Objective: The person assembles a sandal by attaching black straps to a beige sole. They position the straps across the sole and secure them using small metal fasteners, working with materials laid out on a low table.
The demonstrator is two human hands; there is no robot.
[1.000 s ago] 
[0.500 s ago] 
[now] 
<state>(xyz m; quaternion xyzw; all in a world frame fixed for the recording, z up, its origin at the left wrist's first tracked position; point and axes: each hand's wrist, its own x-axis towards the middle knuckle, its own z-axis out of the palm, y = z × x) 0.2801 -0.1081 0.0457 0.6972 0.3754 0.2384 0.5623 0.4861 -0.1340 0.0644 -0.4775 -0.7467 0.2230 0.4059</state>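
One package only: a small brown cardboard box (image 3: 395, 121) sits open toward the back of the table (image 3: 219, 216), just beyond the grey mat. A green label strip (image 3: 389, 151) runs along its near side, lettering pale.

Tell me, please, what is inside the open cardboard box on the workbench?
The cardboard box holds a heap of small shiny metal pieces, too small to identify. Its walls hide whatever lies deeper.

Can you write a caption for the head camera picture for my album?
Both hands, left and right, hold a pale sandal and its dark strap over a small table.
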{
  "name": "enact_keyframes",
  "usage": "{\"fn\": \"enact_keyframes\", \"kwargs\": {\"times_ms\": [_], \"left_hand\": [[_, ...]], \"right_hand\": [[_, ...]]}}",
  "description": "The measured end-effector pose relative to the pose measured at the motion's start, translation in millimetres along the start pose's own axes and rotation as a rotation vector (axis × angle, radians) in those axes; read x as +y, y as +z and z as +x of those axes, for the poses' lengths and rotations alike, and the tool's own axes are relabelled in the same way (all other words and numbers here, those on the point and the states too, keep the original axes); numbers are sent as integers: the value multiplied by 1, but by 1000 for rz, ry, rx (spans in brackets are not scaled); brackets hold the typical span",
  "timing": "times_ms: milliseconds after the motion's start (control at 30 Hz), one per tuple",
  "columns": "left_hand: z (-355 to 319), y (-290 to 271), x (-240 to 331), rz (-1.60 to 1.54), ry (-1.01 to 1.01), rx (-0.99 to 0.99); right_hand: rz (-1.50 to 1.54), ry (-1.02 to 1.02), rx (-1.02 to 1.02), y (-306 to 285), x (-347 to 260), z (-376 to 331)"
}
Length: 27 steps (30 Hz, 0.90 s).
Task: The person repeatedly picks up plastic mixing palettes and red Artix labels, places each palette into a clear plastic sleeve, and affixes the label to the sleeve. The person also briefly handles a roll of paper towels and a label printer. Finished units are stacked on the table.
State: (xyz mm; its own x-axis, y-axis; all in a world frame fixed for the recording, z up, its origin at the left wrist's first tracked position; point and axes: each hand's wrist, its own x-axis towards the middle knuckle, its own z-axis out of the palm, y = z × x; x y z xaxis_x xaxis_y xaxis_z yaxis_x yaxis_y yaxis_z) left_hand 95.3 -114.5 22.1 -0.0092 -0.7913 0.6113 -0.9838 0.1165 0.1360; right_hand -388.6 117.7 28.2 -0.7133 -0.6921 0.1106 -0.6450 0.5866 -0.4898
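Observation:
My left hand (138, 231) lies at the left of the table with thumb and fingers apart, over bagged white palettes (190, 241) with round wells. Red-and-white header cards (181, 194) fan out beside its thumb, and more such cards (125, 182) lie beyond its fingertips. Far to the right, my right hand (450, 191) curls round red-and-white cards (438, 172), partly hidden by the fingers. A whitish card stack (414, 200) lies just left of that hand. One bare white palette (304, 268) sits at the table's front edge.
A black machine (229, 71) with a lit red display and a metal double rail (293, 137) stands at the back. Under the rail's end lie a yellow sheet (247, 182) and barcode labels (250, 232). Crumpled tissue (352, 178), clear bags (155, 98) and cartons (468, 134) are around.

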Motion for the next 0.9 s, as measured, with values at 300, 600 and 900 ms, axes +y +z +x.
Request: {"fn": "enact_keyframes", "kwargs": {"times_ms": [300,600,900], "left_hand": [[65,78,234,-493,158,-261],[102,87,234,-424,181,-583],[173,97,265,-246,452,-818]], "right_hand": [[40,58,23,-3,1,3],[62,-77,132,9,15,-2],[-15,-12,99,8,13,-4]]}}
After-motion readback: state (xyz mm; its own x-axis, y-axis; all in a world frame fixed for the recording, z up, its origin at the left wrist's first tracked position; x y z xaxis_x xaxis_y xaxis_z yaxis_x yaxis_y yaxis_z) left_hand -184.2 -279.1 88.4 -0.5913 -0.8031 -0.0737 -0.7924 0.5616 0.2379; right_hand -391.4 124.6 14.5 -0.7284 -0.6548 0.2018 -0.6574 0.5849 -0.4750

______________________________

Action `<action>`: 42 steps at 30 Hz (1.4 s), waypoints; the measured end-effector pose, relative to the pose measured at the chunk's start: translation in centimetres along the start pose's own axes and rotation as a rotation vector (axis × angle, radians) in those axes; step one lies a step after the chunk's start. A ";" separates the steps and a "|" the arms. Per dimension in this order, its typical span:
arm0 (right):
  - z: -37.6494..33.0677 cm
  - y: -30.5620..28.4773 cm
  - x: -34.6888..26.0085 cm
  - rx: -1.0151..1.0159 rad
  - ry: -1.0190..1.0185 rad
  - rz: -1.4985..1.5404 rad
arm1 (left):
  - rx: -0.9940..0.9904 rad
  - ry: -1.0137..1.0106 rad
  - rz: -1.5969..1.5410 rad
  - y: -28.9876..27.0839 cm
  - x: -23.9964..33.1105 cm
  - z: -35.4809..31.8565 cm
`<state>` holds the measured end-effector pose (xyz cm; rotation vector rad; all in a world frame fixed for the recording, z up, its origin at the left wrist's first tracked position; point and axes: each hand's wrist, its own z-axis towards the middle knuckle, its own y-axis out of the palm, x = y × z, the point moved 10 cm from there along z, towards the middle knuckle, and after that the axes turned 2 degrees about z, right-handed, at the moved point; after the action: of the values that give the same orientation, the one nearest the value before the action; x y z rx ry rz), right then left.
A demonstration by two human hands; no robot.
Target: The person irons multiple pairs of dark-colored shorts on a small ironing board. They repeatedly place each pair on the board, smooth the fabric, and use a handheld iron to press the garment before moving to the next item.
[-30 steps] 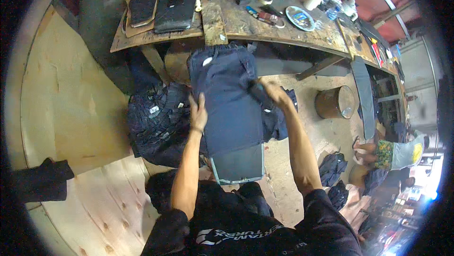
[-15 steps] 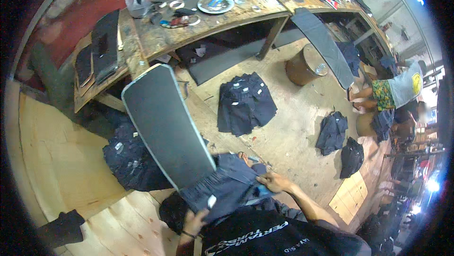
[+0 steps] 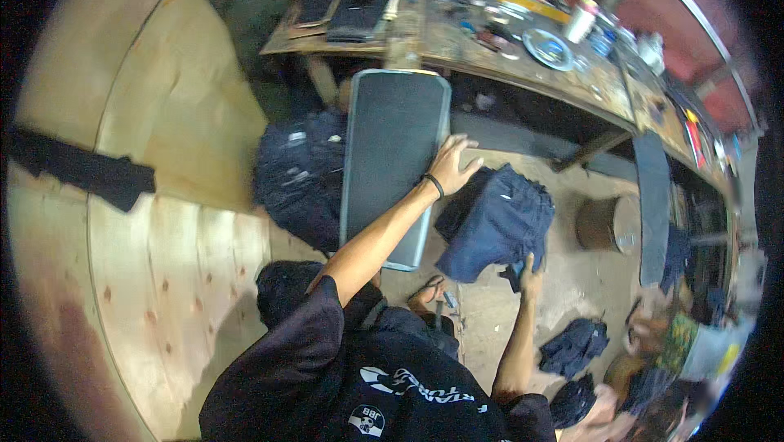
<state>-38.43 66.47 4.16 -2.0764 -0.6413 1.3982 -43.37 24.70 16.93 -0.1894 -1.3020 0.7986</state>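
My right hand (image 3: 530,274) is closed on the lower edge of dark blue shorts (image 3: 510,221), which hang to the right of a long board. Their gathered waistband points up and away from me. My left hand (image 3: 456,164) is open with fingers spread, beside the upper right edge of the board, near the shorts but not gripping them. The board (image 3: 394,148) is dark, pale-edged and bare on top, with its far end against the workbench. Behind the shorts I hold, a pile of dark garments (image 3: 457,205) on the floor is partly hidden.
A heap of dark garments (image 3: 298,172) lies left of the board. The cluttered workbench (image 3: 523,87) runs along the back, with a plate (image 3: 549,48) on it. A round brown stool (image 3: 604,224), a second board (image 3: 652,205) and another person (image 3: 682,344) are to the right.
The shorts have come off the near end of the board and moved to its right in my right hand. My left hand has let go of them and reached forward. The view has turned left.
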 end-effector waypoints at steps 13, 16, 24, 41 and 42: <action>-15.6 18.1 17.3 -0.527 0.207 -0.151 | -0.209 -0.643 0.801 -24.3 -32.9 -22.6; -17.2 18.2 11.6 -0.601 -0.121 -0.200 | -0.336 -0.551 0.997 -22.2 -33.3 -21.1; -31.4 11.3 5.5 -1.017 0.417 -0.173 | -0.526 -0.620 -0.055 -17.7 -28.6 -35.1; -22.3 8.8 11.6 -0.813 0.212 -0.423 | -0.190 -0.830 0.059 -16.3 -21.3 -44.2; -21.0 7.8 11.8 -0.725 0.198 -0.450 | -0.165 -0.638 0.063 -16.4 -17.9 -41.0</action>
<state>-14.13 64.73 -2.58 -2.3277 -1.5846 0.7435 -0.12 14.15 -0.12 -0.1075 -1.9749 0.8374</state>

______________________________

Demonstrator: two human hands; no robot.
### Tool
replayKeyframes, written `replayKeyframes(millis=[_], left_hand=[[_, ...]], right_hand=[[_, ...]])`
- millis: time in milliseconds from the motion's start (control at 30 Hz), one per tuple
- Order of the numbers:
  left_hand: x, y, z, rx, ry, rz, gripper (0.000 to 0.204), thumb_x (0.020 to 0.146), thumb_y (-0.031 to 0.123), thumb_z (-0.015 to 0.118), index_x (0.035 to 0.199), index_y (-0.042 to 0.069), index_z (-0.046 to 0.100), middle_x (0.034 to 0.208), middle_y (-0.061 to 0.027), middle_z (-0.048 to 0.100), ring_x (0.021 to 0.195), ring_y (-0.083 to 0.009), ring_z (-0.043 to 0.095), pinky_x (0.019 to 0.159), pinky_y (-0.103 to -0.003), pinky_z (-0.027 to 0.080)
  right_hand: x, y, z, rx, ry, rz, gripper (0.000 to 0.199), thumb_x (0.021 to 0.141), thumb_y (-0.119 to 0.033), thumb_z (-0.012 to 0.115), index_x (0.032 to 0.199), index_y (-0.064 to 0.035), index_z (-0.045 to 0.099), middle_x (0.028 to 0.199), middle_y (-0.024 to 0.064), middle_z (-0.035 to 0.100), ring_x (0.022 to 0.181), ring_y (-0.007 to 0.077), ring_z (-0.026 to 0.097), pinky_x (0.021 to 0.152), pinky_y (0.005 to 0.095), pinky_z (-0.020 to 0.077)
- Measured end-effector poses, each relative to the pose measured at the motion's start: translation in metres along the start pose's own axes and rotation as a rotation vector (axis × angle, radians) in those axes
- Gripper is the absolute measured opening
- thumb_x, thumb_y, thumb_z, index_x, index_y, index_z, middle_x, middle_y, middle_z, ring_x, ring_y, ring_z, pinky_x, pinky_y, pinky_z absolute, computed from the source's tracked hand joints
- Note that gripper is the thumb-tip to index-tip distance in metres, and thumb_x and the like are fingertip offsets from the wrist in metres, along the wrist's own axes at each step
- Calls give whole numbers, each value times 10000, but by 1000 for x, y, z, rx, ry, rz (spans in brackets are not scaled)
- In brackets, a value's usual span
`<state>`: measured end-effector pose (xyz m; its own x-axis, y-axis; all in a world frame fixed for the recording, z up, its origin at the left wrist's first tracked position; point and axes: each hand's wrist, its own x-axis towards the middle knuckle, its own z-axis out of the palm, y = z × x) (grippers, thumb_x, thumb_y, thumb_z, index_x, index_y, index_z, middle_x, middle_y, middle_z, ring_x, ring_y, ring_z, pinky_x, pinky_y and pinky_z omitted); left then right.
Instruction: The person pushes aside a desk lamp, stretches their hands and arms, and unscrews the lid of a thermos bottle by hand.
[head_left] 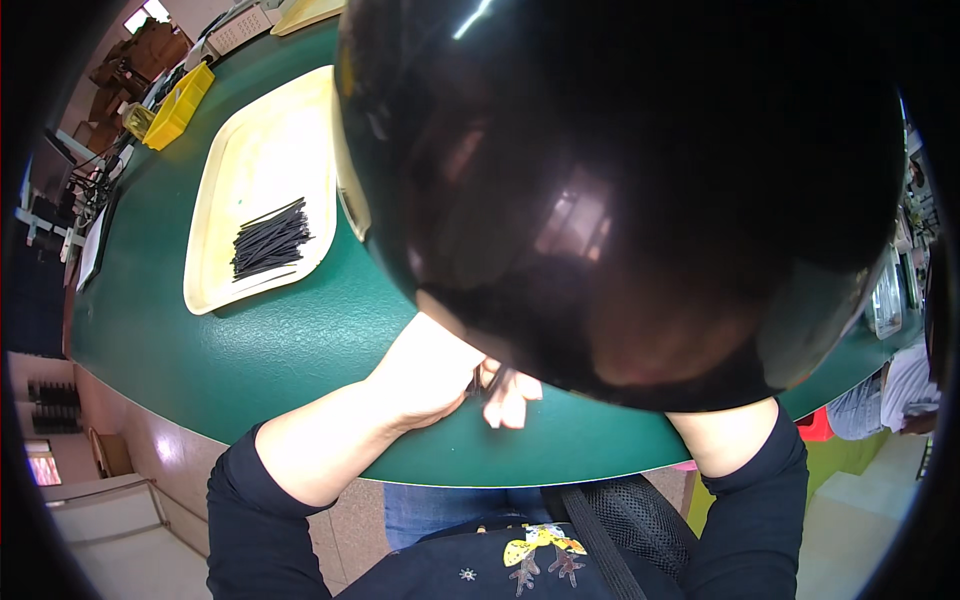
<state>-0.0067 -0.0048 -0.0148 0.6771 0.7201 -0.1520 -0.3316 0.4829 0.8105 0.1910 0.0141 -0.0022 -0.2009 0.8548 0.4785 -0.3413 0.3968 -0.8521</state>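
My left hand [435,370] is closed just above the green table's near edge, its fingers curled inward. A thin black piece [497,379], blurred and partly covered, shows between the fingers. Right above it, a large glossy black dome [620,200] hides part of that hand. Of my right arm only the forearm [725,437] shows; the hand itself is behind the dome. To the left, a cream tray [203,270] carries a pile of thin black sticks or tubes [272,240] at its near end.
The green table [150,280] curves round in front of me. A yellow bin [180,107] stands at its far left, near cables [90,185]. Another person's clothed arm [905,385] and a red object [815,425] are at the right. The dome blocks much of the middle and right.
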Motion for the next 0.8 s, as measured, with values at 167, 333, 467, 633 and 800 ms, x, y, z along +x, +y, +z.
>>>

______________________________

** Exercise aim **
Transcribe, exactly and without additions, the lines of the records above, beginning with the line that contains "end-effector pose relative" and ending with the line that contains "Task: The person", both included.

** Task result **
  "description": "The measured end-effector pose relative to the pose measured at the motion's start, translation in millimetres along the start pose's own axes and rotation as a rotation vector (axis × angle, radians) in those axes; read x as +y, y as +z and z as +x of those axes, for the poses' lengths and rotations alike, and the tool's own axes are relabelled in the same way (all other words and numbers here, those on the point and the states too, keep the original axes); numbers are sent as integers: the value multiplied by 1, but by 1000 for rz, ry, rx (spans in brackets are not scaled); brackets hold the typical span",
  "timing": "times_ms: milliseconds after the motion's start (control at 30 Hz), one per tuple",
  "columns": "left_hand: z (-355 to 319), y (-290 to 271), x (-240 to 331), rz (-1.60 to 1.54), ry (-1.01 to 1.01), rx (-0.99 to 0.99); right_hand: rz (-1.50 to 1.54), ry (-1.02 to 1.02), rx (-1.02 to 1.02), y (-306 to 285), x (-347 to 260), z (-376 to 331)"
}
Length: 27 steps (30 Hz, 0.90 s).
Task: The person repeatedly picks up plastic mixing palettes and red Artix labels, places each palette into a clear plastic sleeve, and affixes the label to the sleeve. The person also briefly handles a roll of paper towels and a label printer. Finished units are stacked on the table.

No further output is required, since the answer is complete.